Tony Stark's Valentine's Day Chocolate Mayhem
by dormammu
Summary: Nothing says "I like you. Go out with me?" better than a gigantic chocolate heart threatening to fall over on some innocent people. (posted on ao3 in 2016)


Tony Stark's Valentine's Day Chocolate Mayhem

Dormammu

Summary:

Nothing says "I like you. Go out with me?" better than a gigantic chocolate heart threatening to fall over on some innocent people.

Work Text:

Steve Rogers was on the verge of running for his life. He was being chased by a 10 ft tall walking chocolate heart. The damned thing had teeth and when he hit it with his shield, some sort of red goo momentarily came out before the "wound" closed.

And his day had started so well.

-

He and Tony had breakfast together. The final two single Avengers standing, Tony had said. At which Steve could only mentally sigh.

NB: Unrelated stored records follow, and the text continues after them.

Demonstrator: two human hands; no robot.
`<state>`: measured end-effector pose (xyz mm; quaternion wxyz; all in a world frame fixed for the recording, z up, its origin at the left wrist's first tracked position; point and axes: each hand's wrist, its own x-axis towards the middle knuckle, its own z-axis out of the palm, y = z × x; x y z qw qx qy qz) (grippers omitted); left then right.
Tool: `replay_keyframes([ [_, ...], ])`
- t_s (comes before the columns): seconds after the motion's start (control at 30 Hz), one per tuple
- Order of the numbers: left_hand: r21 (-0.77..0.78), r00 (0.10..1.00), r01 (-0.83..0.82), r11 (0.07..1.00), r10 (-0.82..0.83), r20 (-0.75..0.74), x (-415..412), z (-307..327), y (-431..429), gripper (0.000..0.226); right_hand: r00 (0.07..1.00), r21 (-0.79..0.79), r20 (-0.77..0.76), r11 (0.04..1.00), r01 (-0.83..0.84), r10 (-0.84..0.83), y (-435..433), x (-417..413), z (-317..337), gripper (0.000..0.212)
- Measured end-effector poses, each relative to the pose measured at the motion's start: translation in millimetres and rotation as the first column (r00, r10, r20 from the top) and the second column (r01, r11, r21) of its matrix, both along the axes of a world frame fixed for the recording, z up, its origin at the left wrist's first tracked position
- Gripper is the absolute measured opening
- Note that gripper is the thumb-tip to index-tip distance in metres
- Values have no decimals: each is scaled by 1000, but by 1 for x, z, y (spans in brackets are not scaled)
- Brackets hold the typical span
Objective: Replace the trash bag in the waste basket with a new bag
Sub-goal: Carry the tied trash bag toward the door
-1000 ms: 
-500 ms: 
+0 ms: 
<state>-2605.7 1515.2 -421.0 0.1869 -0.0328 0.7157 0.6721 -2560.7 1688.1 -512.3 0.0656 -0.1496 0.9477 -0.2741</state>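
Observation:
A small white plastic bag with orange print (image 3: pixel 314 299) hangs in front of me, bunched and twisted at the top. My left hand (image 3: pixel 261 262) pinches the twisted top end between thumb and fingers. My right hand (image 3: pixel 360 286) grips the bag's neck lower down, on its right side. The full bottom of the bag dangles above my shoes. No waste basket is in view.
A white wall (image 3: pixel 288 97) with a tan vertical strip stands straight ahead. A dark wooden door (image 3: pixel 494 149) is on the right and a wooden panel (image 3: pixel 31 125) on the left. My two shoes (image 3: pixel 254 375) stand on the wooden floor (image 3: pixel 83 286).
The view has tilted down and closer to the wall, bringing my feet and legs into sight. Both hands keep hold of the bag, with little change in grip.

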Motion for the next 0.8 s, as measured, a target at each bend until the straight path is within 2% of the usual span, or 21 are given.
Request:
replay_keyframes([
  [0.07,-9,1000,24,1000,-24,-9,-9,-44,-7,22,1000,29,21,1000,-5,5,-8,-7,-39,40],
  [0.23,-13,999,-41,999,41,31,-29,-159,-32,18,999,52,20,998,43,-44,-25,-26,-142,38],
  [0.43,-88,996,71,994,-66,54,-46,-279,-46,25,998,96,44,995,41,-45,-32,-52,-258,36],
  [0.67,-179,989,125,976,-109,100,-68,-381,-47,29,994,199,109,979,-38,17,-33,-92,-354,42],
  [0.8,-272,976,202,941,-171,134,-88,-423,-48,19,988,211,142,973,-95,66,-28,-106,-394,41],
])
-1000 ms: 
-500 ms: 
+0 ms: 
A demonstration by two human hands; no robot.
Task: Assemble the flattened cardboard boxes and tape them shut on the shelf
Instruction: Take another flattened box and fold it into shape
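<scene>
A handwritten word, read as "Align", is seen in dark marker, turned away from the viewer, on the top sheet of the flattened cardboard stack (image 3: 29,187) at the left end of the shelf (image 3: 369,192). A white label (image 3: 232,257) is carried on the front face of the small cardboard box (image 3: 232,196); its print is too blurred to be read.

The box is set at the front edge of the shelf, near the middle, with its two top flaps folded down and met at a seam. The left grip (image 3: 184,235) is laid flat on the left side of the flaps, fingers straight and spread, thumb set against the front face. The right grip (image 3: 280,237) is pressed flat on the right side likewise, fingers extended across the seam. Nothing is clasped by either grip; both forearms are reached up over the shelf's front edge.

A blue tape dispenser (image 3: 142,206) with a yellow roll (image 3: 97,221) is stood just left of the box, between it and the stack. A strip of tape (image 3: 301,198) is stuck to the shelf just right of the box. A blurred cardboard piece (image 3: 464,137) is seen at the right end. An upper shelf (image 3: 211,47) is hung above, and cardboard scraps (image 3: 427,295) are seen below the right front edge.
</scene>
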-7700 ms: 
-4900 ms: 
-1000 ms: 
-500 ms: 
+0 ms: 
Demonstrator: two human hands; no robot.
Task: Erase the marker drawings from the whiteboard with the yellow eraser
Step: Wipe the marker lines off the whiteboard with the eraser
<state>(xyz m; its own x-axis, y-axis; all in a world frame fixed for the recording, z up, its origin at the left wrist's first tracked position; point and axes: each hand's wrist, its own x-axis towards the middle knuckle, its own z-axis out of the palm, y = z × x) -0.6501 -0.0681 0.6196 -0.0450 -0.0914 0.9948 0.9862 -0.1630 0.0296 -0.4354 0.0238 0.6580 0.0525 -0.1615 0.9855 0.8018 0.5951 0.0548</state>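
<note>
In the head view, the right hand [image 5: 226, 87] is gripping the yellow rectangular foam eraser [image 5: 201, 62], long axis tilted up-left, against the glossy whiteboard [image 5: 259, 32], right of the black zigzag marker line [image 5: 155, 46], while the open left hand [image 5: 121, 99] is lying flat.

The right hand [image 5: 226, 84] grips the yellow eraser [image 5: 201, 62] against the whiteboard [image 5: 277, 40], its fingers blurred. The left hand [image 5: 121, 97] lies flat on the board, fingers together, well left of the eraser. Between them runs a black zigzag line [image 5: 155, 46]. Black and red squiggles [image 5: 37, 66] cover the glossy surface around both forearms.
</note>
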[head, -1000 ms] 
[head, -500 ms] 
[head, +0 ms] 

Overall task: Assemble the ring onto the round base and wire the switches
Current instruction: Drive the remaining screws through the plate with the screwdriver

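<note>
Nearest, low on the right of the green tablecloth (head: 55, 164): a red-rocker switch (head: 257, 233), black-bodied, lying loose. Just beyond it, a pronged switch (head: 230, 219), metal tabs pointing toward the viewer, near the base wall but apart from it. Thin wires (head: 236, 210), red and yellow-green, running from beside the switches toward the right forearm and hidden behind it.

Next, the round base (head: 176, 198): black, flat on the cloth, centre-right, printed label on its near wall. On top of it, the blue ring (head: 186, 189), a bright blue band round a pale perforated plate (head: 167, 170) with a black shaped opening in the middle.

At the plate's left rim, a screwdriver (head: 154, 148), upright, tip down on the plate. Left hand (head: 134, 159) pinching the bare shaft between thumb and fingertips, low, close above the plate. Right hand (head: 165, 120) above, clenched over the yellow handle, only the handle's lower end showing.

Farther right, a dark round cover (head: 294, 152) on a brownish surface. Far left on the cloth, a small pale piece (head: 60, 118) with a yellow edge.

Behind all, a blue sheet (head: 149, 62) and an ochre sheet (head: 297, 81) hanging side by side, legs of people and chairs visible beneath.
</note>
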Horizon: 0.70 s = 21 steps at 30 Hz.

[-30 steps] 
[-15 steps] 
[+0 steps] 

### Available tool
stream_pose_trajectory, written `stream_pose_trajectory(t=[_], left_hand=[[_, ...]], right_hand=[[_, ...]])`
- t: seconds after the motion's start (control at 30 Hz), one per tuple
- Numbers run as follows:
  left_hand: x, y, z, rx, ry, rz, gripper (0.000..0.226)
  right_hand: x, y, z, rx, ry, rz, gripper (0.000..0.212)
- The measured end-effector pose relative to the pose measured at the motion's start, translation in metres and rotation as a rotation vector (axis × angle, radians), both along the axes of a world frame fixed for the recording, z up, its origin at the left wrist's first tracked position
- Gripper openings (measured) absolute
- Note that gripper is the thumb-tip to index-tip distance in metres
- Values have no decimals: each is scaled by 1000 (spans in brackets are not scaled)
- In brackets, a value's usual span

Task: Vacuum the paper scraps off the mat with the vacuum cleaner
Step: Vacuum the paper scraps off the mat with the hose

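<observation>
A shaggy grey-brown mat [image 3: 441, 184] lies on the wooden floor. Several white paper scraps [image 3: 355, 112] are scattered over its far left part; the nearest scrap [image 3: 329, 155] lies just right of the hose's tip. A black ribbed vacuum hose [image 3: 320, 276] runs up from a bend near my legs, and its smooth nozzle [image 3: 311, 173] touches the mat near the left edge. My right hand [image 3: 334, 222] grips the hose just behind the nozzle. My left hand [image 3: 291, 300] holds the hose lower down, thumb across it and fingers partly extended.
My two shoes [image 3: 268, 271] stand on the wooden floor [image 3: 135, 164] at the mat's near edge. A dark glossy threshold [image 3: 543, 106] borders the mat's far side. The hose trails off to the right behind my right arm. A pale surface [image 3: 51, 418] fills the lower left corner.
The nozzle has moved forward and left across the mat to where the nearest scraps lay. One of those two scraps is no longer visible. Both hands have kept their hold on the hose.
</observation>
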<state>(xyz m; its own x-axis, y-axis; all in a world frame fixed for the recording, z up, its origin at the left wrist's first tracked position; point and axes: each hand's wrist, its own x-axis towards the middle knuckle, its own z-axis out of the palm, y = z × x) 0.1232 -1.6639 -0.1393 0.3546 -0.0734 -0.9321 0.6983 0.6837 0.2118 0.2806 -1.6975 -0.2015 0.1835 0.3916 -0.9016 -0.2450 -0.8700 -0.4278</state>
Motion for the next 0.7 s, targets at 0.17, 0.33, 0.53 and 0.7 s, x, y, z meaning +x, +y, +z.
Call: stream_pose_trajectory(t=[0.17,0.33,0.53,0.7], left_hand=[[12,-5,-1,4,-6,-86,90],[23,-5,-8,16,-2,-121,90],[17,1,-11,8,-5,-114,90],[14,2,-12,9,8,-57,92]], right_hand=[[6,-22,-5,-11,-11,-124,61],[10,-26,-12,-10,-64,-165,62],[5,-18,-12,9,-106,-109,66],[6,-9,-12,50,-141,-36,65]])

Most of Steve's teammates knew by now about the huge torch he was carrying for Tony. Some of them were very supportive if in a somewhat smothering manner (Clint and Sam), not so softly nudging him to ask Tony out already, but Steve wouldn't even try. Not for the lack of courage, but for the lack of encouragement from Tony. The guy didn't like Steve that way, he just didn't. But that was alright. He could still hold dear those rare moments spent just with Tony, talking or sharing a meal, or watching TV. Tony's friendship was enough, it had to be.

That morning they had pancakes together and Tony asked him if he had anyone special.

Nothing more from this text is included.